To: richardred who wrote (631)6/10/2005 6:54:51 PM
From: Peter Dierks  Read Replies (2) | Respond to of 541479
 
My original DBlend idea: Use forced DC plans and pool a portion of retirement assets so that those who die young can help finance those who might otherwise outlive their assets.

"I like it on the surface. Does your idea also contain a survivors payout benefit for a surviving spouse? Maybe a choice? A plan could offer a higher contribution for those employees who do not choose that option."

My thinking is that there should be the element of individual ownership, and an element of shared ownership.

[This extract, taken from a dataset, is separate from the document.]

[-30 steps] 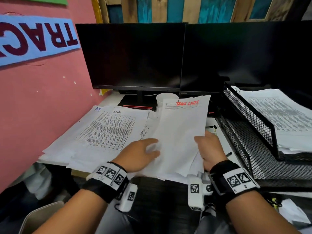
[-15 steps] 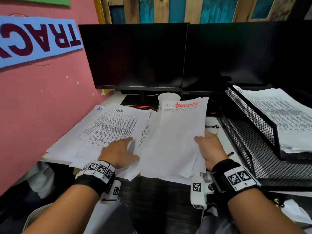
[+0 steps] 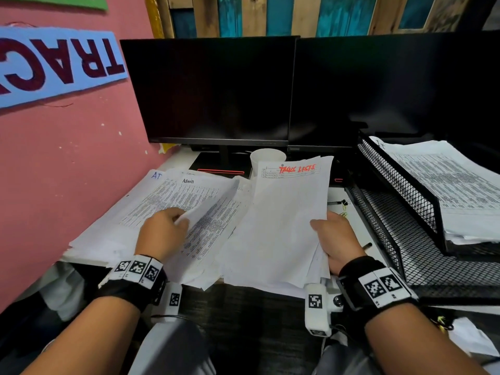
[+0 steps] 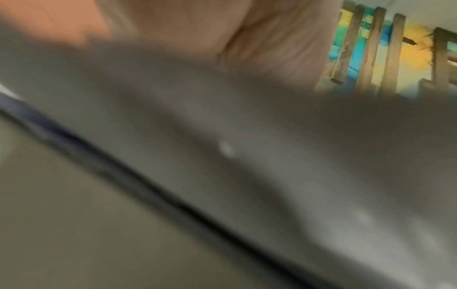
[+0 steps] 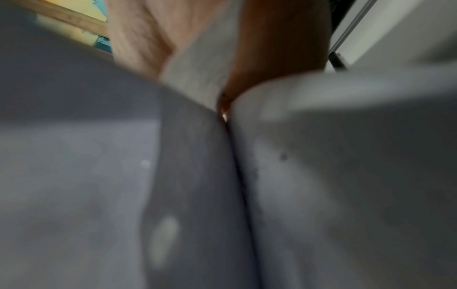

You could do it a variety of ways.

When I dragged my mother in law into her insurance agents office to discuss annuities, he offered 7 options from his preferred provider. It was confusing to her, and she never would have chosen the option she did if I had not urged her to get every last dime she could in monthly payments. She wanted to leave an estate. She hated the idea of dieing without getting her investment back in payouts.

For my plan, I envision having a forced contribution instead of a transfer tax. The payout options would be limited to three, because that might tax the least capable of our citizens to understand; more could go from confusing to incomprehensible.

Options are not fully thought through, so please offer suggestions and bear with my omissions and lack of vision. I currently envision the taxed portion over the contribution being used to fund an annuity with no options. Just a life payment based on life expectancy, and no refundibility, and no survivor benefit. This should be reduced during the life of the transfer tax payments by means testing.

Option One: Annuitize with payout of unpaid amounts being paid as an estate of the decedent. There might be a few options for the recipient: take the cash; roll into their contribution account; fixed length annuity.

Option Two: Annuitize over a fixed period with survivor benefits as above.

Option Three: Maximum payout, no survivor benefits. This would be selected by persons with fewer years of earnings and or higher needs for income.

Spousal benefits should be a factor, and to comply with pension benefit laws would require waiving by the spouse.